Blackstone’s industrial arm is teeing up a major move in Kent, filing plans to scrap four aging warehouses on a 28-acre site and swap them for two brand-new Class A buildings totaling nearly 470,000 square feet. The overhaul would refresh a sizable slice of southern King County’s industrial corridor and drop a hefty block of logistics-ready space into a market that has stayed hot for modern warehouse product. Neighbors and city officials, meanwhile, will be eyeing what it means for traffic and the environment.

According to the Puget Sound Business Journal, the proposal calls for demolishing four existing industrial buildings and consolidating the property into two larger Class A warehouses that together would cover nearly 470,000 square feet across the 28-acre parcel. The coverage notes imagery from the King County Department of Assessments that shows the current mix of one-story and low-rise industrial structures on the site.
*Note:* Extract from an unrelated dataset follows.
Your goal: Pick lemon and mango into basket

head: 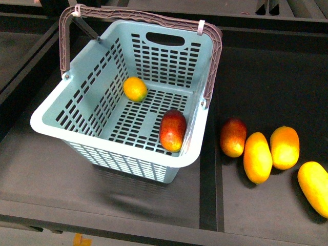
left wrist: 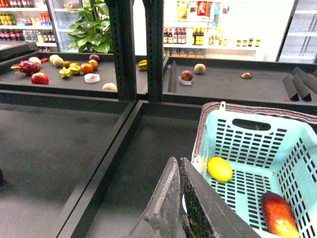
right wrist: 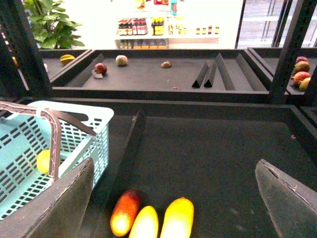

Who’s Behind The Warehouse Play

The project is linked to an entity affiliated with Link Logistics, the Blackstone-backed industrial operator that oversees a national portfolio of distribution and business-park properties. As described by Link Logistics, the company focuses on turning older industrial properties into modern, higher-clearance, logistics-ready facilities, which is exactly the type of upgrade envisioned in the Kent plan.

What’s At Stake For Kent

For Kent, the redevelopment could bring fresh construction that appeals to larger distribution tenants and potentially lift property tax revenue. At the same time, it raises familiar local questions about truck traffic, loading operations and how an intensified logistics site will mesh with nearby uses. Coverage in the Puget Sound Business Journal situates the filing within ongoing investor appetite for modern industrial projects across the region, a trend that has kept big private-equity owners active in markets like southern King County.

What Happens Next

The proposal still has to run the gauntlet of Kent’s permitting and environmental review systems before any demolition crews show up. City staff will roll out public notices and commission technical studies as required by local rules. There is no public timeline yet for approvals or construction, but interested residents and officials will be able to follow the application through the city planning department as it moves forward.